On the other hand, the same positions apply to dependence on the US Federal Reserve, which has marked the path for raising interest rates (it began several months earlier than in the eurozone) and went further. And why do the Fed’s actions influence the ECB’s decisions? Because there is a risk of a sudden depreciation of the euro against the dollar if the paths of one central bank and the other diverge greatly. And the fall of the “common currency” against the North American currency automatically makes imports of oil, gas and most raw materials that are usually sold in dollars in international markets more expensive. That is, the risk of euro depreciation is an inflationary threat in Spain, Germany, France, Italy…
“The ECB’s decision to raise rates after the Fed and cut them before indicates different inflation dynamics on both sides of the Atlantic. Inflation in the eurozone is largely due to supply shortages rather than excess demand. However, it is unlikely that the ECB alone will make more than two rate cuts before the Federal Reserve does so this year,” said Sylvain Breuer, chief European economist at S&P Global.
According to the data, the ECB has achieved a reduction in the supply of credit (loans, mortgages…) from banks, and has also managed to reduce their demand, as can be seen in the third graph of this information. , extracted from the annual report of the Bank of Spain.
Home sales, both used and new, have similarly declined. However, prices have not stopped rising, and experts insist that there is not enough supply, especially public and affordable supply. In other words, the ECB’s actions not only failed to contain inflation, but also dealt a triple blow to workers: rising consumer prices themselves, rising mortgage prices and rising living standards in the mortgage market. place.
The direct effect of the ECB’s decisions on monetary policy was noticed by banks, which did not stop increasing their profits. But the arguments that are permeating the governing board of the eurozone institution to resist guaranteeing a significant cut in interest rates in the coming months, following the first cut this Thursday, is the risk that wages will continue to rise…

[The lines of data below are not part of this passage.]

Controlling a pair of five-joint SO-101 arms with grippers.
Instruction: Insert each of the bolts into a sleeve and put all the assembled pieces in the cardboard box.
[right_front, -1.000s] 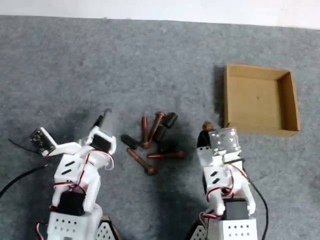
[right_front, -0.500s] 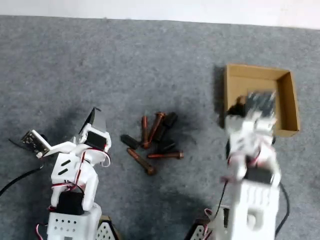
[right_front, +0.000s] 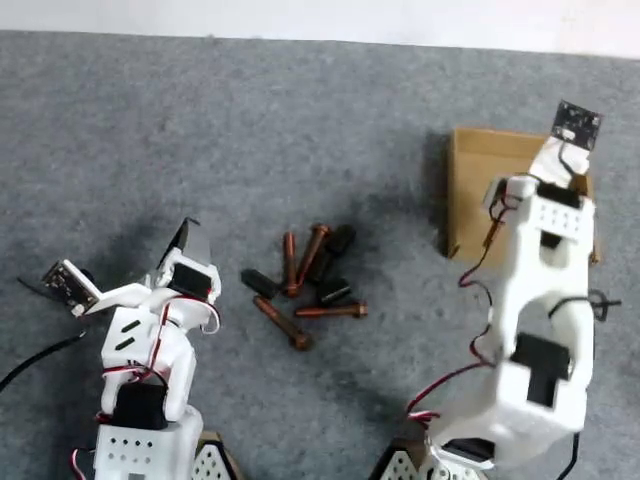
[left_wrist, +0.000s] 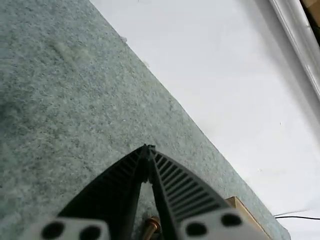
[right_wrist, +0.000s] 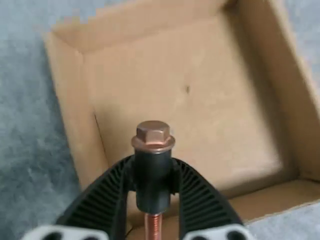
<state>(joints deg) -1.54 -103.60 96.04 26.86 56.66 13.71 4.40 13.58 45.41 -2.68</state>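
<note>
While the left arm sits at the lower left of the high view, the left pincer (right_front: 186, 240) is pressed together at its tips, pointing up the frame over the grey tabletop (right_front: 150, 130). Beyond it, at the frame's centre, loose copper bolts (right_front: 282, 322) and black sleeves (right_front: 262, 283) lie in a touching cluster. Farther off, at the upper right, the right arm stretches over the cardboard box (right_front: 470, 160). The right pincer (right_wrist: 152, 169) pinches an assembled piece (right_wrist: 153, 137), a bolt through a black sleeve, above the box's bare floor.
</note>
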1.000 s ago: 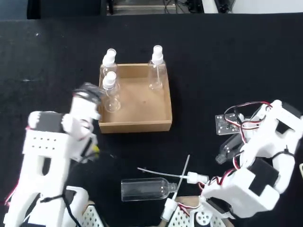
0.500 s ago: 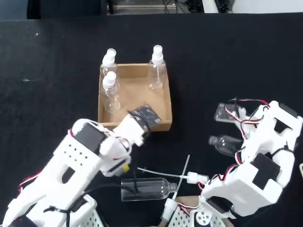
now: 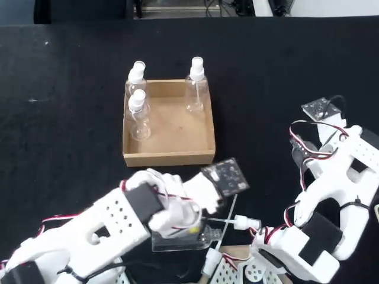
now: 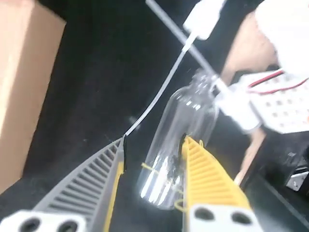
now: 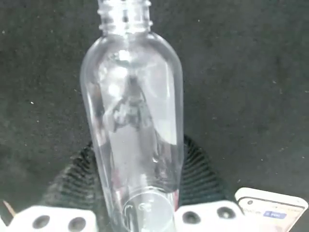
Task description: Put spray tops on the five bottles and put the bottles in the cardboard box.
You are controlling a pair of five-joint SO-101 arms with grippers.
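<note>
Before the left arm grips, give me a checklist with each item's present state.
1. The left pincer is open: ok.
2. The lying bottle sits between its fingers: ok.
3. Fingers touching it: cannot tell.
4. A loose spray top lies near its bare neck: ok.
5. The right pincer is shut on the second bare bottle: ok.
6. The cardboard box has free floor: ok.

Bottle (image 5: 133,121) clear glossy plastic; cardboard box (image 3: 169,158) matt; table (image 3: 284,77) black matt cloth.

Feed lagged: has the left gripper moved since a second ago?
Yes. The left gripper swung from the cardboard box's left side to its front, around the lying bottle.
</note>
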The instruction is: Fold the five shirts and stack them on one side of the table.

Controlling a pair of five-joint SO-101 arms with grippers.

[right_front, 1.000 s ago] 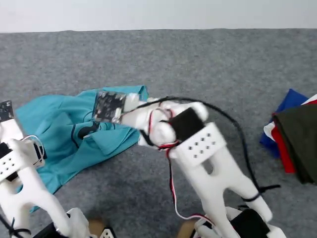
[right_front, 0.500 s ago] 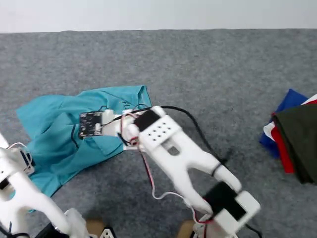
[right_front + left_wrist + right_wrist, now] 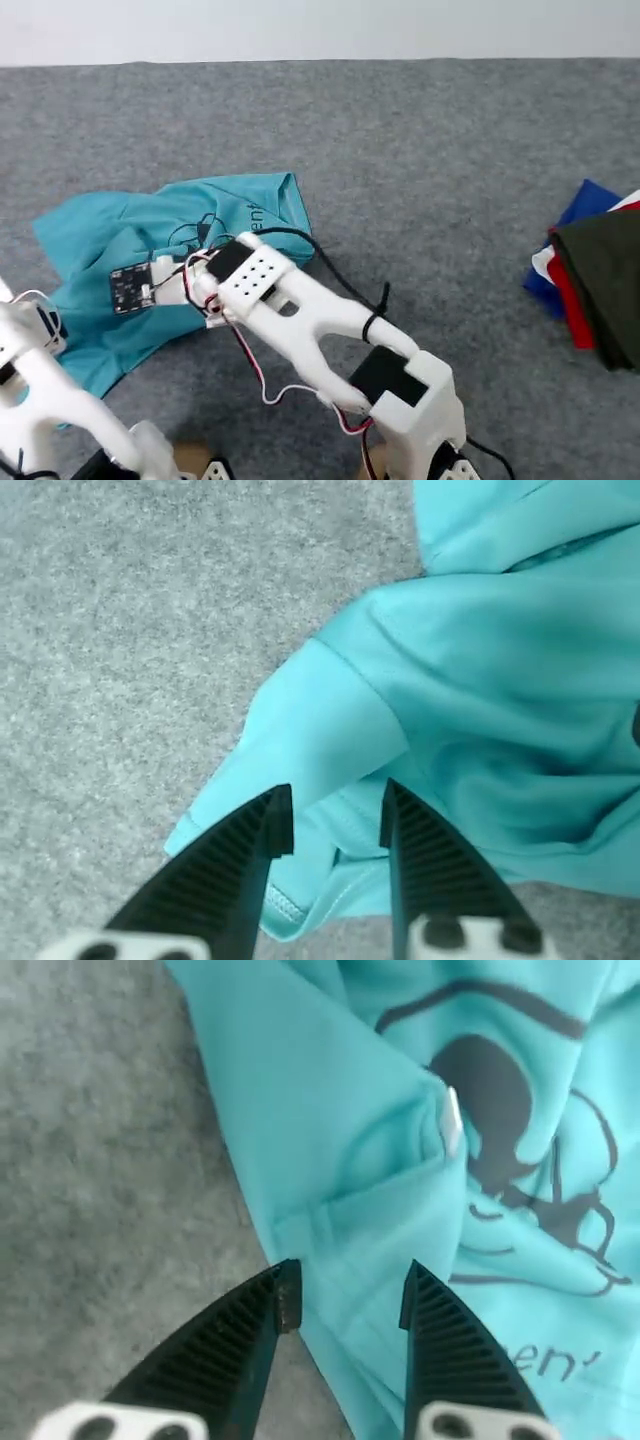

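A stack of folded shirts (image 3: 595, 285) sits aside; the teal shirt (image 3: 120, 235) lies crumpled, unfolded, with left gripper (image 3: 335, 818) and right gripper (image 3: 347, 1295) spread over it, empty.

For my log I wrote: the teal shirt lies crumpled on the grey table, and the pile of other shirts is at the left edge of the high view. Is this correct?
Not quite. The high view shows the pile of other shirts at its right edge, not the left. The teal shirt does lie crumpled on the grey table.
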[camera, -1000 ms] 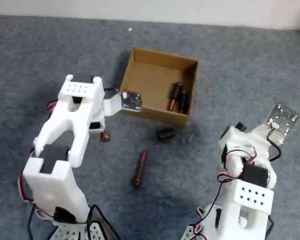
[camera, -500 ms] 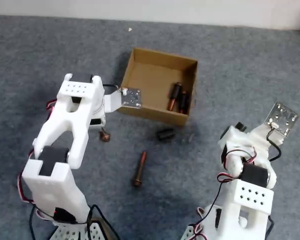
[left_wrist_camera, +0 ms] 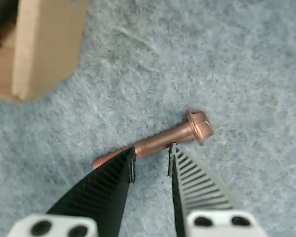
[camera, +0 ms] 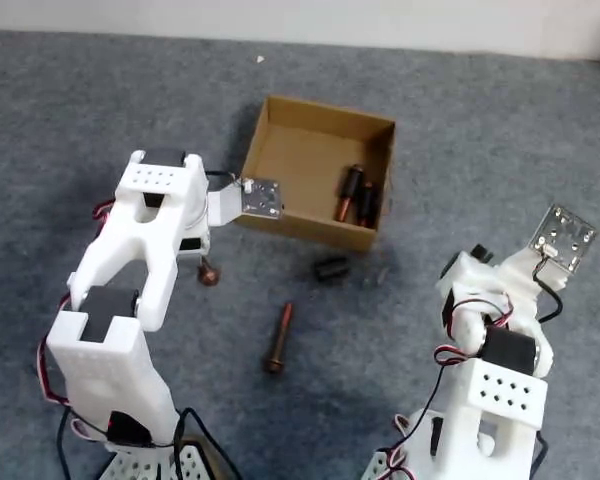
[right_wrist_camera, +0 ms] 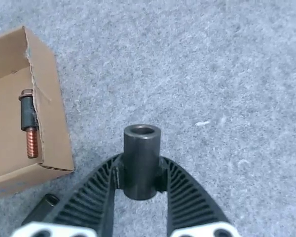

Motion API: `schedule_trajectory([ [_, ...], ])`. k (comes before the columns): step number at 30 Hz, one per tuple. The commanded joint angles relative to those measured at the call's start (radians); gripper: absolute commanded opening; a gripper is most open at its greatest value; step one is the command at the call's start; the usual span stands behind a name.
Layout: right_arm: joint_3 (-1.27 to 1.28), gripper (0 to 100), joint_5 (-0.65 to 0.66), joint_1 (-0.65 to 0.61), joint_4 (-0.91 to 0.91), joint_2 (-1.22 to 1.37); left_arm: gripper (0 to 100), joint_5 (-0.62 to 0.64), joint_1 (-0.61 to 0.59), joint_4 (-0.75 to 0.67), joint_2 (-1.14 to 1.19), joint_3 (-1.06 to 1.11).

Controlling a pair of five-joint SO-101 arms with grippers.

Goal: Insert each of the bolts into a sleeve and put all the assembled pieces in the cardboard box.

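1. A grey, short-pile, carpet-like fabric covers the counter (camera: 500, 130), mottled lighter and darker, and it lies under both end effectors.
2. Around the left end effector (left_wrist_camera: 150, 162) the fabric shows fine pale fibres.
3. A small white fleck (right_wrist_camera: 203, 123) lies on the fabric a little beyond the right end effector (right_wrist_camera: 140, 170).
4. A pale strip (camera: 380, 20) runs along the counter's far edge, well beyond both end effectors; whether it is wall or floor cannot be told.
5. The light is soft and even, and the shadows are faint.
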Motion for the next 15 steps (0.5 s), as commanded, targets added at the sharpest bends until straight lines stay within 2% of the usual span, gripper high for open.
schedule_trajectory([
  [1, -0.015, 0.5, 0.014, 0.007, -0.027, -0.027, 15, -0.201, 0.010, -0.006, 0.016, -0.015],
  [6, -0.015, 0.5, 0.015, 0.007, -0.027, -0.027, 14, -0.201, 0.021, 0.003, 0.054, -0.013],
  [12, -0.016, 0.5, 0.015, 0.007, -0.027, -0.027, 14, -0.193, 0.053, 0.094, 0.021, -0.013],
  [15, -0.016, 0.5, 0.015, 0.007, -0.027, -0.027, 12, -0.135, 0.084, 0.110, -0.004, -0.012],
])
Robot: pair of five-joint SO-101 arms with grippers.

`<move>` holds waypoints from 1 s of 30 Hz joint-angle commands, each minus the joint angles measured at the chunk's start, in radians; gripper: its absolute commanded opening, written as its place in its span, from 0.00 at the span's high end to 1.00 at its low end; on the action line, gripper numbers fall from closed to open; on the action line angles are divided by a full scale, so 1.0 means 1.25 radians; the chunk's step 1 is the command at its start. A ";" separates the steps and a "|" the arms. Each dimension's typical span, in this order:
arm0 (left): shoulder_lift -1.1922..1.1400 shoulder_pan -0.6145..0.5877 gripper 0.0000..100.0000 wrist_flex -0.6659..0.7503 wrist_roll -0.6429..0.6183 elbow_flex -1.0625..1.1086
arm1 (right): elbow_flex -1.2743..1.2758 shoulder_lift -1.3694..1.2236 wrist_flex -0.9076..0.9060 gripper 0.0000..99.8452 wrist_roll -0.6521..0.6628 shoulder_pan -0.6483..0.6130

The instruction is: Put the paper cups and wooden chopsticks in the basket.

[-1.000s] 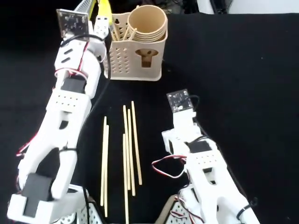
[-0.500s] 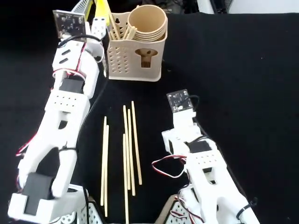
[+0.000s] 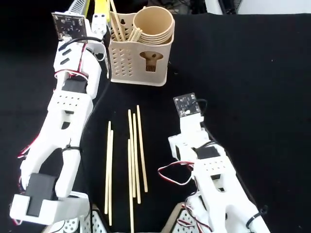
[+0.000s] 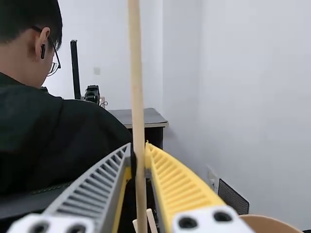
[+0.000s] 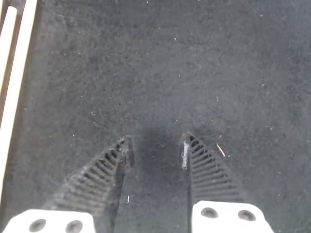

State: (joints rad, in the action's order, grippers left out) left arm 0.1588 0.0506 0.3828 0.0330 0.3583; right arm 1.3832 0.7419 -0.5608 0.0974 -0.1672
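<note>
Wooden chopsticks (image 3: 132, 155) lie loose on the tabletop (image 3: 252, 73) awaiting pickup, while the paper cups (image 3: 153, 22) sit stacked in the basket (image 3: 141, 63), the left gripper (image 4: 138, 150) pinches one stick (image 4: 136, 87) over it, and the right gripper (image 5: 155, 145) hangs spread and empty.

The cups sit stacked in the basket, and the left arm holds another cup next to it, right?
Not quite. The left gripper is shut on a chopstick, not a cup; the left wrist view shows the stick clamped between its fingers. The rest holds: the cups are stacked in the basket, and the arm is next to it.
</note>
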 commanded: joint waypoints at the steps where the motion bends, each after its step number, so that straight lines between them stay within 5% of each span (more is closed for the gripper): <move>1: 0.012 -0.030 0.97 0.017 -0.002 -0.009 | -0.006 0.017 0.016 0.83 0.000 0.004; 15: 0.017 -0.036 0.97 0.018 -0.004 0.088 | -0.006 0.017 0.017 0.83 0.000 0.004; 30: 0.018 -0.058 0.97 0.220 -0.004 0.058 | -0.006 0.017 0.017 0.83 0.000 0.004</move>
State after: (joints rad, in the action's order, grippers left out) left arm 0.1680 -0.0153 0.6191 0.0345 0.4565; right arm 1.3832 0.7419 -0.5608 0.0974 -0.1672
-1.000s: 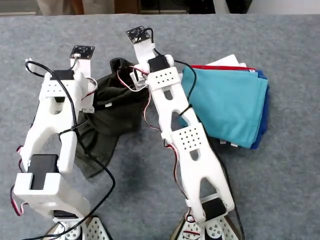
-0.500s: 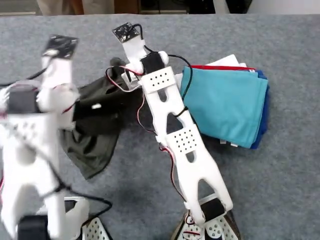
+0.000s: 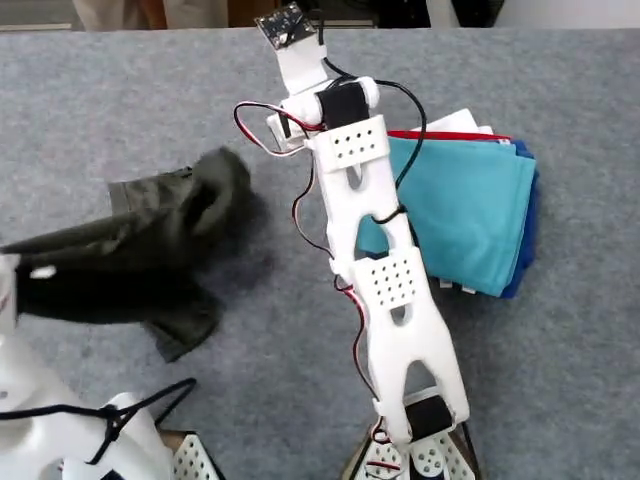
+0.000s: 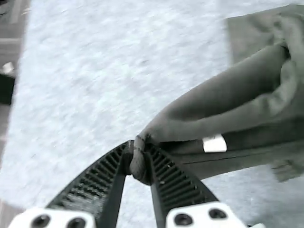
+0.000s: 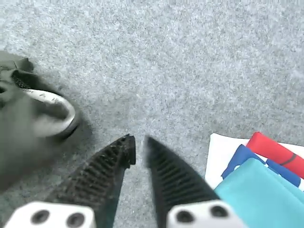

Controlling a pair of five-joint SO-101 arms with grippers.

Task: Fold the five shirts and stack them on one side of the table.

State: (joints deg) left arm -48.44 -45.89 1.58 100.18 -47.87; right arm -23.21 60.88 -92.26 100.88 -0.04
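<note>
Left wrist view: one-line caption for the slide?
Left gripper shut on a bunched edge of the dark olive shirt, which trails across the grey table.

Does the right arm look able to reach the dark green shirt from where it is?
Probably yes. The right claw is empty over bare table, and the dark green shirt lies close beside it with nothing between; the left claw pinches its far end.

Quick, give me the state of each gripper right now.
Left gripper: closed on the dark green shirt.
Right gripper: slightly open, holding nothing.
</note>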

The ECB’s analysis barely takes into account the inflation created by large companies when they translate rising energy prices into selling prices to protect or increase their profits. Nor the damage that “expensive” finance causes to household consumption, activity in general and productive investment in particular, despite the fact that it is now extremely important to continue the fight against climate change, against inequality and to promote the digital transition.